Lee a insisté sur la nécessité d’une « solution progressive » à la question nucléaire nord-coréenne. Selon lui, la dénucléarisation ne peut être atteinte à court terme et nécessite une approche pragmatique reposant sur des étapes successives et réalistes.
Ses déclarations interviennent alors que Kim Jong Un a rejeté dimanche toute approche graduelle, accusant Washington et Séoul de chercher à affaiblir Pyongyang sous couvert de dialogue. Le dirigeant nord-coréen s’est toutefois dit disposé à reprendre les discussions si les États-Unis cessaient de conditionner toute négociation à un abandon préalable de l’arsenal nucléaire nord-coréen.

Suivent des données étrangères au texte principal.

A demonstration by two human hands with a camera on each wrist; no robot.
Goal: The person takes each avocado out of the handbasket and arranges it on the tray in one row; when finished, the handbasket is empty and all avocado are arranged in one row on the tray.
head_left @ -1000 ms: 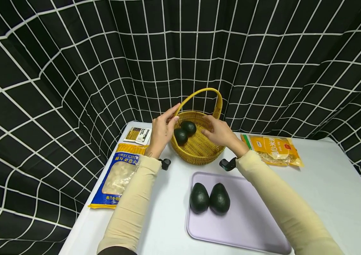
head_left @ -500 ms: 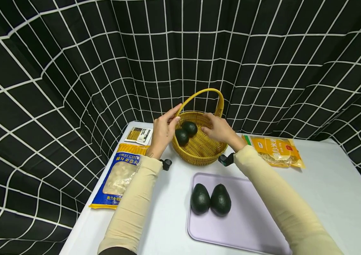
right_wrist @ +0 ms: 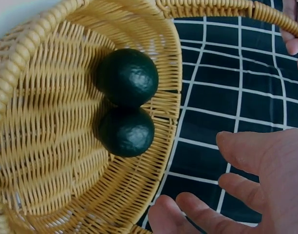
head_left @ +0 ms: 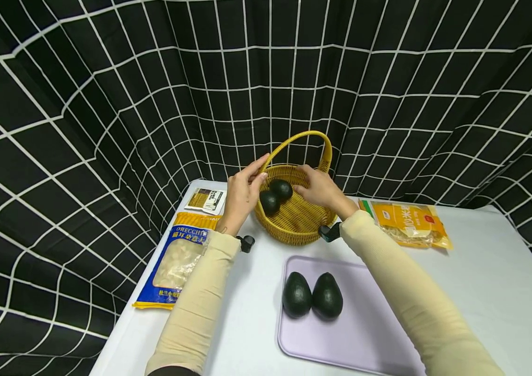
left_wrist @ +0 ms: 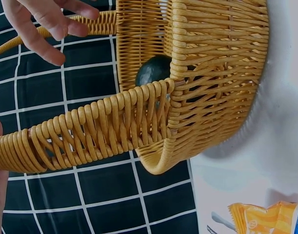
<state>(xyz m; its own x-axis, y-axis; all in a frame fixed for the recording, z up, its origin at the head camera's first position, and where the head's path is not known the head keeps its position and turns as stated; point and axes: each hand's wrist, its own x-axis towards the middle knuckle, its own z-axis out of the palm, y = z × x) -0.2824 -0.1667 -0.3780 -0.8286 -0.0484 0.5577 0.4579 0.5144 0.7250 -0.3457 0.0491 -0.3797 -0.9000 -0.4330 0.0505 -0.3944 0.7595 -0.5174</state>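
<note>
- Basket (head_left: 300, 215): probably light, stiff weave; we'd hold its handle (left_wrist: 98, 127).
- Left hand (head_left: 242, 196) seemingly pinches the left side, fingertips partly hidden; right hand (head_left: 318, 188) spread, holding nothing.

i get an even, fairly bright head view, with the white table (head_left: 251, 313) pale under soft light and the grid on the black curtain (head_left: 233, 68) bending toward the edges. both wrist views reach me dimmer and softer. small highlights sit on the avocados (right_wrist: 128, 78), glare on the pasta bag (head_left: 176, 266), a faint shadow beside the basket (left_wrist: 217, 73).
</note>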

Kim a par ailleurs réaffirmé que la Corée du Nord ne renoncerait « jamais » à ses armes atomiques en échange d’une levée des sanctions, même s’il a reconnu conserver un « bon souvenir » de ses rencontres passées avec l’ex-président américain Donald Trump.
Cette divergence de visions illustre l’impasse persistante autour du programme nucléaire de Pyongyang, alors que Séoul tente de relancer le dialogue tout en évitant une nouvelle escalade militaire.